Loin de nous livrer les portraits d’une jeunesse désœuvrée tournée vers l’attentisme et la fatalité, Jérôme Tournadre présente des jeunes militants ambitieux, souhaitant sortir de leur précarité alors même que la plupart d’entre eux vivent chez leurs parents avec d’autres membres de leur famille. Cette absence de renoncement trouve ses origines dans leur implication au sein du mouvement qui s’apparente pour eux à une forme de travail qui fait sens. La poursuite des études est un objectif important pour la majorité d’entre eux. L’UPM a d’ailleurs noué des liens avec l’université de Rhodes et permis à certains jeunes d’obtenir une bourse afin d’obtenir un certificat de fin d’études. Leur implication au sein du mouvement, avec les membres, leur a donné une conscience politique. C’est ce qui s’est passé pour Likhaya, qui a rejoint l’UPM quelque temps après l’assassinat de sa sœur.

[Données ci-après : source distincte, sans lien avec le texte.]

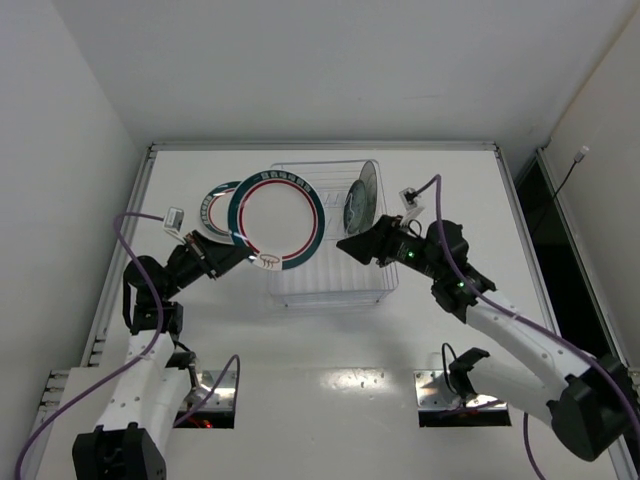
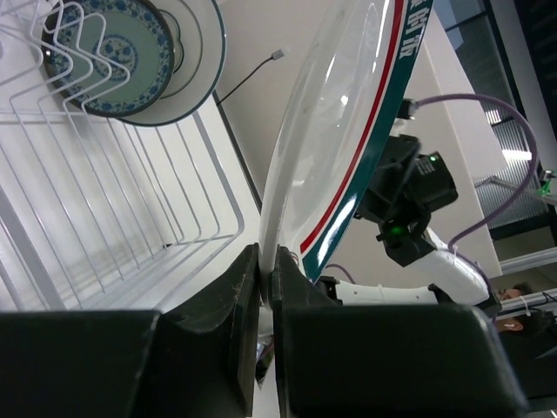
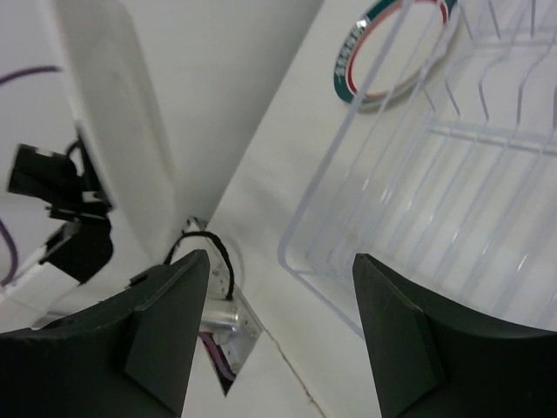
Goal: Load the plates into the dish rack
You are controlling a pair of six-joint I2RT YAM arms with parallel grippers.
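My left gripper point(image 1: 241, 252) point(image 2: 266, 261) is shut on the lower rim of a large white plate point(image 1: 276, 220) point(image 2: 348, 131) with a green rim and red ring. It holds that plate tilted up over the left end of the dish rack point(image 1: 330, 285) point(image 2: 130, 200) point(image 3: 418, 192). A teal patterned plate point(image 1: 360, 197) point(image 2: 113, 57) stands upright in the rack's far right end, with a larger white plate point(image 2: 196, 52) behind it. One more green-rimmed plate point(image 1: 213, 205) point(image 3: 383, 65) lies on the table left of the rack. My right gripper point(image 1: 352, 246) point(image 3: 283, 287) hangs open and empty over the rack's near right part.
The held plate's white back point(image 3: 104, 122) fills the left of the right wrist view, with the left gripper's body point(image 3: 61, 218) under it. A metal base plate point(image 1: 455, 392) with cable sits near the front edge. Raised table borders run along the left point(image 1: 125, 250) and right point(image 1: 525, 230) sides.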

Côtoyer des activistes a ainsi permis à ces jeunes de devenir des figures emblématiques de l’association, voire même des « leader » dans leur quartier. Car le « militantisme au quotidien […] est également un moyen d’accéder à de nouvelles compétences ». Ils ont davantage pris conscience des difficultés du quotidien affrontées par les habitants et se sont investis pour apporter à leur tour un soutien efficace valorisant leur place et utilité au sein du mouvement.

 

L’angle proposé par Jérôme Tournadre pour aborder cette passionnante enquête offre une vision parfaitement juste et claire de la réalité quotidienne d’une township. Cette approche individuelle d’un mouvement protestataire collectif permet d’appréhender tous les aspects de la vie quotidienne d’un mouvement de pauvres et s’éloigne du portrait pessimiste que l’on attendrait compte tenu du contexte de précarité locale. Des figures émergent parmi les portraits que l’on découvre tout au long de l’ouvrage, des volontaires passionnés, habités par une certaine force, refusant l’attentisme et le renoncement pour que certains pauvres puissent sortir du cadre qui leur a été assigné et déjouer le fatalisme local.